Die wichtigsten Punkte im Überblick:
Objektiv betrachtet ist der Strompreis in Tirol unter den Niedrigsten in ganz Österreich. Was jedoch auf den Strompreis (= Arbeitspreis) draufgerechnet wird, sind Netzentgelte, die den Ausbau des öffentlichen Stromnetzes finanzieren sollen. Hinzu kommen noch Abgaben und Steuern. Somit macht der Arbeitspreis in Tirol eigentlich nur rund 40 % des Bruttostrompreises aus.
Die Entgelte, Abgaben und Steuern sind gesetzlich geregelt. Den Arbeitspreis legt jeder Energieversorger selbst fest. Abhängig ist der Preis von der internationalen Strombörse. Dort wird der Strom eingekauft. Dies unterscheidet Energiegemeinschaften von Energieversorgern. Energiegemeinschaften nutzen nur den Strom, der vor Ort und zu dieser Zeitproduziert wird. Aus diesem Grund muss er keine langen Strecken zurücklegen.

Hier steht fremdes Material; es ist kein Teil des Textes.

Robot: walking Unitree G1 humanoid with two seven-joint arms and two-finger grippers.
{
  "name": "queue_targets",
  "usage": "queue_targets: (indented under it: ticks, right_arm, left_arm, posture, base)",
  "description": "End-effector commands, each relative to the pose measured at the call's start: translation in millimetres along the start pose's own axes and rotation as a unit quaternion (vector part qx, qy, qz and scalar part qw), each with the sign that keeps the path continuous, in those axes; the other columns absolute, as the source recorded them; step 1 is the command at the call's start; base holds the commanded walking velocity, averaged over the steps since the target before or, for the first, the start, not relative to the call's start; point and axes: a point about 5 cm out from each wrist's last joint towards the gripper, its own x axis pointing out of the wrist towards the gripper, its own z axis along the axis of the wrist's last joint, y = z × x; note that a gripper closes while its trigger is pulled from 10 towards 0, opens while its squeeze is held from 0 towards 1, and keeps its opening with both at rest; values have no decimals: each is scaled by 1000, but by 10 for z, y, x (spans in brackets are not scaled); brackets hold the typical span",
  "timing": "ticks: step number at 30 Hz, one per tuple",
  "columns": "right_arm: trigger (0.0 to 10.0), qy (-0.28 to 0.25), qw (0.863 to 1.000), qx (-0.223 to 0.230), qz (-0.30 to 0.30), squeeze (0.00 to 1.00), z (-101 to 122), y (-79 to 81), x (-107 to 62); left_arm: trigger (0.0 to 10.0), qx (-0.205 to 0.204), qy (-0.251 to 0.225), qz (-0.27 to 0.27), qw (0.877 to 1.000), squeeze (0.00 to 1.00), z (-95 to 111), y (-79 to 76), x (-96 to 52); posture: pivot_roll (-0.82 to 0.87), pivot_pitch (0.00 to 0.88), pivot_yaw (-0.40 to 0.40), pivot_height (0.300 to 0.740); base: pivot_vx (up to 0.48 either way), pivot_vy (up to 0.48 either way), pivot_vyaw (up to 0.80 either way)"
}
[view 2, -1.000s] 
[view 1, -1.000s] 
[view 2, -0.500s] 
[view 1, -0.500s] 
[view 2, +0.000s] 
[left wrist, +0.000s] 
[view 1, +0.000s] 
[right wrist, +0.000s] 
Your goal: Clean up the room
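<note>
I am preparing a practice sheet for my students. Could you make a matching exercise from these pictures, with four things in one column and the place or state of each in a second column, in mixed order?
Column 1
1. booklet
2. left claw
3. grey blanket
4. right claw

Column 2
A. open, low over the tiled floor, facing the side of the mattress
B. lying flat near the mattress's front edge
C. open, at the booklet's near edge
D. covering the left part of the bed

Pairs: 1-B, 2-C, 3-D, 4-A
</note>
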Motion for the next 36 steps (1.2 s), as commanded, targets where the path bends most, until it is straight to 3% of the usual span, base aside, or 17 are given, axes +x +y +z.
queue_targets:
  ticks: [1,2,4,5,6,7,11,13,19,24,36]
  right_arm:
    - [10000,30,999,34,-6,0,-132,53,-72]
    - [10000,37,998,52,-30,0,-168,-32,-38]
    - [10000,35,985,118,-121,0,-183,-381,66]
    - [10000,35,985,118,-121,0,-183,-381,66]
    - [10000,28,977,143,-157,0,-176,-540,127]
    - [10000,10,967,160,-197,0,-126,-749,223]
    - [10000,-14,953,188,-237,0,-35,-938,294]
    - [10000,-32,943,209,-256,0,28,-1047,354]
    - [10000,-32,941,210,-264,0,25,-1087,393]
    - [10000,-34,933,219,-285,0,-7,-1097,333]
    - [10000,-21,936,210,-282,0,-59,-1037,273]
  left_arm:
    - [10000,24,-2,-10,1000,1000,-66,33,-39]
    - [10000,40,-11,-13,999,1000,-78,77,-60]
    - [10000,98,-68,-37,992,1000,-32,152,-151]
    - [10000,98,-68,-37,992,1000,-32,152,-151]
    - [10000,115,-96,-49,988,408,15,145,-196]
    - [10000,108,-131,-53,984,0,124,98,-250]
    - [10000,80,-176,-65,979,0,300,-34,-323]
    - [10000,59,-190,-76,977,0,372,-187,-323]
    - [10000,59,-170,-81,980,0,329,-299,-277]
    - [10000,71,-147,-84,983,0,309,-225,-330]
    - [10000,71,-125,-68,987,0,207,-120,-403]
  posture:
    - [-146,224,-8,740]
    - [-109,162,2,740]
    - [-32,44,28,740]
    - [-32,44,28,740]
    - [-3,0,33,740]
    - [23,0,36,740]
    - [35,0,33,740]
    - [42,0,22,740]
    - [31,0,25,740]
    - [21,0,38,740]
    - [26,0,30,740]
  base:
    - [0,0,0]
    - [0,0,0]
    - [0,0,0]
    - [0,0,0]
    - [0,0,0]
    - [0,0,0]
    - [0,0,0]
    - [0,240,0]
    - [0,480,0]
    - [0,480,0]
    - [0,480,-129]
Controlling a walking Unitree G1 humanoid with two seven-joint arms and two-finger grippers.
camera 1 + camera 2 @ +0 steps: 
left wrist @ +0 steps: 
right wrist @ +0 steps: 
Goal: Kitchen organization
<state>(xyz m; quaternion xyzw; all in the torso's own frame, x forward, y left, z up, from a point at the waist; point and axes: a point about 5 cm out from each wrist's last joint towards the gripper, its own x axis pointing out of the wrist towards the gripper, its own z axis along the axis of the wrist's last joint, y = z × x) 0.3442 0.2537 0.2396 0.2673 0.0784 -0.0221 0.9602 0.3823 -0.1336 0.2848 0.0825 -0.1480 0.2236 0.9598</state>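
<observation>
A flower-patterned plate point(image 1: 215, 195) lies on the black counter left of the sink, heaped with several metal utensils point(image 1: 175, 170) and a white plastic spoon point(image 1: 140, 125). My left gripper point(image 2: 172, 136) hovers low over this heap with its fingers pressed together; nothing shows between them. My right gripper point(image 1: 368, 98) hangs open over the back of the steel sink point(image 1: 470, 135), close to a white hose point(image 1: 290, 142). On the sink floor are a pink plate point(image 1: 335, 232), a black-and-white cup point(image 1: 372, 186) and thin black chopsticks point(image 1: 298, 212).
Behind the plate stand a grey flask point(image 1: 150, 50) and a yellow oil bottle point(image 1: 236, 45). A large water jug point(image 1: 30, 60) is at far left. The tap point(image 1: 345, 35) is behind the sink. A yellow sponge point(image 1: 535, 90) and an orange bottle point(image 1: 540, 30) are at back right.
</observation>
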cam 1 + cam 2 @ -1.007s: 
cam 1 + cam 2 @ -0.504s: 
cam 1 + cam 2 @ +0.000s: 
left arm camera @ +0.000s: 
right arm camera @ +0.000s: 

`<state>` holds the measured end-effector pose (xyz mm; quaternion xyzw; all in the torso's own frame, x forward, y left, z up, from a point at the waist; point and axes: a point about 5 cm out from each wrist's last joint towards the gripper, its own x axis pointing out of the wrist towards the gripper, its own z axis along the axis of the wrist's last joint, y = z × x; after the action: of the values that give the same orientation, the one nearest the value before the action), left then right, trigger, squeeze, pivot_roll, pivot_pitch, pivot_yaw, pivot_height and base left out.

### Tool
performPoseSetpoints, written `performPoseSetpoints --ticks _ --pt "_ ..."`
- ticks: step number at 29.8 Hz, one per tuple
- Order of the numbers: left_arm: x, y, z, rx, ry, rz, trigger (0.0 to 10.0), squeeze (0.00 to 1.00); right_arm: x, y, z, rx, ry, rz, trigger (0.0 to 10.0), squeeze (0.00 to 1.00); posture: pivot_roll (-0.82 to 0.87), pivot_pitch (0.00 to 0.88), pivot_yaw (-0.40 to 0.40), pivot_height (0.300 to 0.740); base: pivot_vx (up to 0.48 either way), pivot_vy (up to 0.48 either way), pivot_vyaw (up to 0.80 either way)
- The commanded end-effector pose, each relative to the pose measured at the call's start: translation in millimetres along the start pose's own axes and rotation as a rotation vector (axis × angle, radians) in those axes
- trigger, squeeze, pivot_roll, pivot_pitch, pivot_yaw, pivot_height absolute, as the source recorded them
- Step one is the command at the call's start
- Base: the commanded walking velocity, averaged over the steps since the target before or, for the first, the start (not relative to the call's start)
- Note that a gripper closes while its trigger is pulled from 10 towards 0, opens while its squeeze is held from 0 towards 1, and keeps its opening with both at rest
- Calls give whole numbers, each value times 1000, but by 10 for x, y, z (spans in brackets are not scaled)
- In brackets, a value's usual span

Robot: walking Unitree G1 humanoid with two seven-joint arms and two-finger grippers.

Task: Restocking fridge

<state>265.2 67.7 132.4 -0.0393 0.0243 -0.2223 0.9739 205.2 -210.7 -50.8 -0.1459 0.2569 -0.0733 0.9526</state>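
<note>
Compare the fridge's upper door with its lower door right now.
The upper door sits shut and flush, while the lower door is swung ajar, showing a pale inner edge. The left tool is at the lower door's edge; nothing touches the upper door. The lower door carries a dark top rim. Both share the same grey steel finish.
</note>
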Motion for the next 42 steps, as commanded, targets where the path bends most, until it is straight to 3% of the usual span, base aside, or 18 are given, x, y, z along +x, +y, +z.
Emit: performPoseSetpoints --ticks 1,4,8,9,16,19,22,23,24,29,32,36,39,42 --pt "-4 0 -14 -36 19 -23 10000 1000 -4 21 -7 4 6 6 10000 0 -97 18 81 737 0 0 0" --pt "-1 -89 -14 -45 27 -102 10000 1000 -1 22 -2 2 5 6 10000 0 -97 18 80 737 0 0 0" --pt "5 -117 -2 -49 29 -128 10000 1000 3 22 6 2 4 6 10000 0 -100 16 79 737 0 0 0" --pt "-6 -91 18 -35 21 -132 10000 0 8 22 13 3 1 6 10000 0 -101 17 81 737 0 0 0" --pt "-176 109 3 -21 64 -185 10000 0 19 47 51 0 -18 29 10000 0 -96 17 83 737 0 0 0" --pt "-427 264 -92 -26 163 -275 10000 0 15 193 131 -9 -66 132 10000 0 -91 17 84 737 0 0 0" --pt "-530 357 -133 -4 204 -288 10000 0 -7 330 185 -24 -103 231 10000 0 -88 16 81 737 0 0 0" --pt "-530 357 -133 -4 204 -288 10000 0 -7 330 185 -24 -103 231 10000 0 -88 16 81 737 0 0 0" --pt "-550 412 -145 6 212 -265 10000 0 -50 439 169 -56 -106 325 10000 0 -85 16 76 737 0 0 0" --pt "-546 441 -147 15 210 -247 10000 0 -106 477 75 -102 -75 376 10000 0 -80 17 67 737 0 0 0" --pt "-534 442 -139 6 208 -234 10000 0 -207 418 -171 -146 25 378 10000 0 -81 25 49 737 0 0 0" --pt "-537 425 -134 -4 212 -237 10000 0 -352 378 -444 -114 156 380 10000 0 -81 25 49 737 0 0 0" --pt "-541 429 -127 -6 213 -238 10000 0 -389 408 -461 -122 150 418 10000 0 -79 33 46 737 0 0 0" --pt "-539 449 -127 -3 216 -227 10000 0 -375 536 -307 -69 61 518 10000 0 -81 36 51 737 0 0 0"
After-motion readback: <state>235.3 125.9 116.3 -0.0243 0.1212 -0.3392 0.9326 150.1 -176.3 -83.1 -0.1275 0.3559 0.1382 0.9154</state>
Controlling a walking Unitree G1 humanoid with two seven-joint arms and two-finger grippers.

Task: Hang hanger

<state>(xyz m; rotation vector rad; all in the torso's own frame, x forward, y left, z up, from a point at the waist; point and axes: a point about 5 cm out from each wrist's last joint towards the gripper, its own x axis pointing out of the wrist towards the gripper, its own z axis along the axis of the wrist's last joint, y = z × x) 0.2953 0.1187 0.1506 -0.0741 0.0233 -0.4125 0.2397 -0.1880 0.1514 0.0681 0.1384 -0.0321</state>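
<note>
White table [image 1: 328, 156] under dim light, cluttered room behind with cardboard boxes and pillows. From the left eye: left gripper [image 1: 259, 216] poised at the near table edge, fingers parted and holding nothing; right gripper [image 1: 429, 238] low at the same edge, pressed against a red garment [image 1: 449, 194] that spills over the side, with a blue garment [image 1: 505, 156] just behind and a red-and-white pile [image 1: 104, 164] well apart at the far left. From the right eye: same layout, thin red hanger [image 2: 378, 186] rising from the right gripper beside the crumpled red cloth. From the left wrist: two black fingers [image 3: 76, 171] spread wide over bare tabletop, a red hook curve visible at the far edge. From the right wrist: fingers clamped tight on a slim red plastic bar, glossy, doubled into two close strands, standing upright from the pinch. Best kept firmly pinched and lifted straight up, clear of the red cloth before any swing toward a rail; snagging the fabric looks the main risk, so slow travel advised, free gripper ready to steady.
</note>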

Eine Energiegemeinschaft schafft die Möglichkeit, dass Privatpersonen, Unternehmen und Gemeinden ihren produzierten Strom, der hier in der Region aus PV-Anlagen, Wasserkraft oder Biogas erzeugt wird, auch wieder vor Ort verbraucht wird. Im Gegenzug erhalten sie einen fairen Einspeisetarif, der ganzjährig sehr konstant ist. So bleibt das Geld in der Region, stärkt heimische Betriebe und schafft eine echte Gemeinschaft.
Viele unserer Energiegemeinschaften von Raiffeisen Regenerative werden als Genossenschaften geführt. Diese Rechtsform kennt man meist aus der Landwirtschaft. Eine Genossenschaft hat nicht das Ziel der Gewinnmaximierung, sondern wirtschaftet im Sinne der Mitglieder. Dies bedeutet, dass Gewinne üblicherweise im Sinne der Mitglieder investiert werden oder die Preise gesenkt werden. Mögliche Investitionen sind zum Beispiel Gemeinschaftsbatteriespeicher.
Für eine Mitgliedschaft muss ein Genossenschaftsanteil in der Höhe von 10 € gekauft werden. Dies ist eine Art Pfand. Tritt man aus, bekommt man diesen wieder zurück. Für Einspeiser gibt es eine einmalige Einspeisegebühr von 50 € für Privatpersonen und 100 € für Unternehmen. Dafür ist der Einspeisetarif übers Jahr gesehen „besser.“ Es gibt keine Jahres- oder Servicegebühren.
Eine Energiegemeinschaft vollbringt keine Wunder und verbessert die Situation nur für einen Teil des Strombedarfs. Sie ermöglicht es jedoch, dass man Strom beziehen kann, welcher vor Ort nachhaltig erzeugt wurde. Also aus PV-Anlagen, Wasserkraft oder Biogas. Außerdem bleibt das Geld in der Region. Der Großteil der Stromkosten geht nämlich als Einspeisevergütung an andere Mitglieder vor Ort. Es ist also eine Möglichkeit Ökostrom zu beziehen, dabei ein wenig zu sparen und mehr Wertschöpfung in der Region zu generieren.